▸ Listed entries:
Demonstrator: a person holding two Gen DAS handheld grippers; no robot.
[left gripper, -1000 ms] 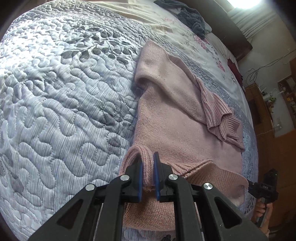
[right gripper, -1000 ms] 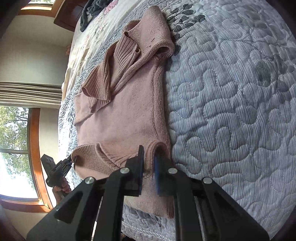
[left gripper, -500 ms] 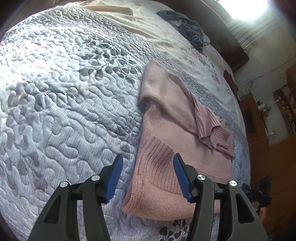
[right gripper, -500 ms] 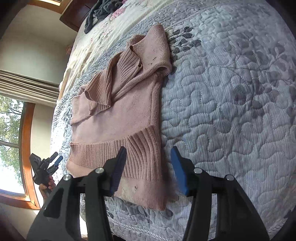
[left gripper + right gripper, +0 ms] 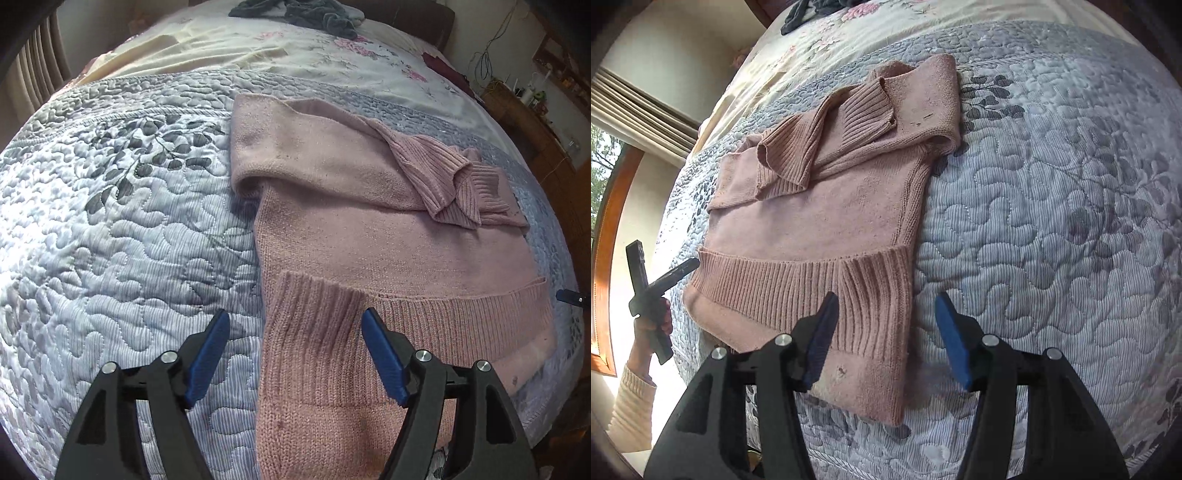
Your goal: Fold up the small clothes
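Observation:
A pink knit sweater [image 5: 369,229] lies flat on the grey quilted bedspread [image 5: 110,221], both sleeves folded across its chest. Its ribbed hem [image 5: 317,332] is turned up over the lower body. My left gripper [image 5: 295,321] hovers open just above the hem's left corner, holding nothing. In the right wrist view the sweater [image 5: 820,206] shows from the other side, and my right gripper [image 5: 886,302] stands open over the hem's right corner [image 5: 875,295]. The left gripper [image 5: 646,288] appears there too, held by a hand [image 5: 653,328] beyond the bed's edge.
A floral sheet [image 5: 314,59] covers the far end of the bed, with dark clothes [image 5: 303,11] heaped on it. Wooden furniture [image 5: 524,122] stands to the right. A window with a wooden frame [image 5: 605,258] and curtains [image 5: 639,107] is to the left of the bed.
Both grippers were shut on the hem's corners a second ago. They opened, let the hem drop folded over the sweater's lower body, and drew back.

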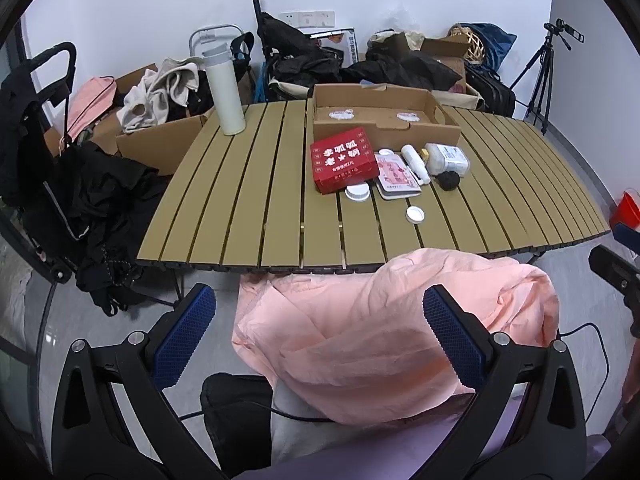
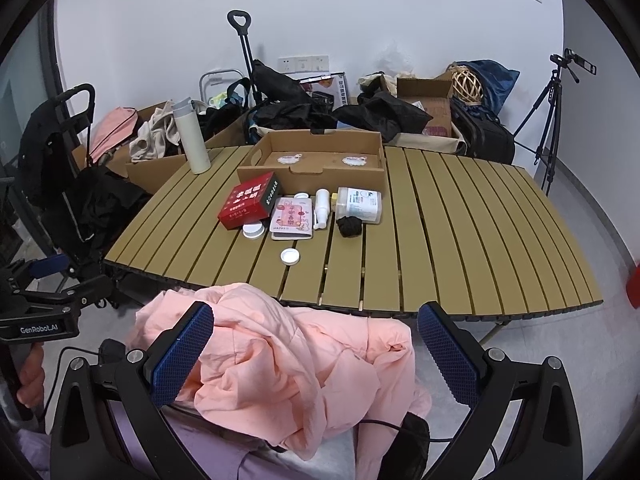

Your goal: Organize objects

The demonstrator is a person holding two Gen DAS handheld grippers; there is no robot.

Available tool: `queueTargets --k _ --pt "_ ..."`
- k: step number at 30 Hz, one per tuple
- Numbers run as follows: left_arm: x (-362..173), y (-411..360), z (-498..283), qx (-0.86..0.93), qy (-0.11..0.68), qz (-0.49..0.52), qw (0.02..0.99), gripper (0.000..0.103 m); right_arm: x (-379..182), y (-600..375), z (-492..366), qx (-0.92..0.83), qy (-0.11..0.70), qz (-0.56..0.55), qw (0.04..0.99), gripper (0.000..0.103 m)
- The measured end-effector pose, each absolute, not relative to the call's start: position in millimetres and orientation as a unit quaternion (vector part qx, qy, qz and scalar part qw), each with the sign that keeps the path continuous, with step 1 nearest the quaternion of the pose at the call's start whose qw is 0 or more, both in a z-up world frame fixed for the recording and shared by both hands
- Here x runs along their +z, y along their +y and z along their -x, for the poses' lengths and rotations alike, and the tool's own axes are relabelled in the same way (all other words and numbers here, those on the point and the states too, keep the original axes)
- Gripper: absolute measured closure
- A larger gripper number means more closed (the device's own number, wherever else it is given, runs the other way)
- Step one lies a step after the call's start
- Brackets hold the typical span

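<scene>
Both grippers, left [image 1: 320,336] and right [image 2: 316,356], hung spread and empty over the pink jacket [image 2: 288,364] at the bottom of the frame, short of the table [image 2: 460,232]. At centre lay the red box [image 2: 249,201], bottles and lids; behind them, the open cardboard tray [image 2: 320,168]. I judged it best to begin with the nearest lid [image 2: 290,257], pinching it squarely across its rim.

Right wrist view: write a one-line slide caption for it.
Open right gripper poised above pink cloth, facing a slatted table with cardboard box, red box and bottles.
</scene>
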State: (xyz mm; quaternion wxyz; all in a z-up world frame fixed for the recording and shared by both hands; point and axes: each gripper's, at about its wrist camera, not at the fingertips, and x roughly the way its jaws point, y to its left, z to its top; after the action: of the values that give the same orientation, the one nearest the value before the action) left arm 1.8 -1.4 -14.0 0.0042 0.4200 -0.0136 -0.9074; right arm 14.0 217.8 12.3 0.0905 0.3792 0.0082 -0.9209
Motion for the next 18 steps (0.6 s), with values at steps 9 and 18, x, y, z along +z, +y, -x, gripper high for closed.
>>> queueTargets --k 9,18 --pt "-16.3 -4.0 -1.2 -0.905 -0.012 -0.425 0.004 0.000 10.3 218.6 -12.6 -0.920 0.004 -0.381 0.092 0.000" --pt "-16.5 -4.7 0.1 -0.904 -0.010 -0.427 0.006 0.000 8.4 218.1 -12.5 -0.921 0.008 -0.381 0.085 0.000"
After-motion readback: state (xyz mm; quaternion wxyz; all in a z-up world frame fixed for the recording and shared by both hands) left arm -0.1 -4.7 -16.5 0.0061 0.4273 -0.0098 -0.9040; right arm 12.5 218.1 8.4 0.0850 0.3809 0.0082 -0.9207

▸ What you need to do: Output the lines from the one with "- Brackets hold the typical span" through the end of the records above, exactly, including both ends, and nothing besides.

▸ Written response:
- Brackets hold the typical span

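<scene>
Both grippers, left [image 1: 320,336] and right [image 2: 316,356], hung spread and empty over the pink jacket [image 2: 288,364] at the bottom of the frame, short of the table [image 2: 460,232]. At centre lay the red box [image 2: 249,201], bottles and lids; behind them, the open cardboard tray [image 2: 320,168]. I judged it best to begin with the nearest lid [image 2: 290,257], pinching it squarely across its rim.

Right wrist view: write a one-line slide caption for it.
Open right gripper poised above pink cloth, facing a slatted table with cardboard box, red box and bottles.
</scene>
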State: (xyz mm; quaternion wxyz; all in a z-up world frame fixed for the recording and shared by both hands; point and axes: each gripper's, at about its wrist camera, not at the fingertips, and x roughly the way its jaws point, y to its left, z to its top; after the action: of the values that give the same orientation, the one nearest the value before the action) left arm 1.8 -1.4 -14.0 0.0042 0.4200 -0.0136 -0.9074; right arm 14.0 217.8 12.3 0.0905 0.3792 0.0082 -0.9209
Motion for the next 18 steps (0.6 s), with values at steps 9 and 18, x, y, z along +z, +y, -x, gripper high for closed.
>>> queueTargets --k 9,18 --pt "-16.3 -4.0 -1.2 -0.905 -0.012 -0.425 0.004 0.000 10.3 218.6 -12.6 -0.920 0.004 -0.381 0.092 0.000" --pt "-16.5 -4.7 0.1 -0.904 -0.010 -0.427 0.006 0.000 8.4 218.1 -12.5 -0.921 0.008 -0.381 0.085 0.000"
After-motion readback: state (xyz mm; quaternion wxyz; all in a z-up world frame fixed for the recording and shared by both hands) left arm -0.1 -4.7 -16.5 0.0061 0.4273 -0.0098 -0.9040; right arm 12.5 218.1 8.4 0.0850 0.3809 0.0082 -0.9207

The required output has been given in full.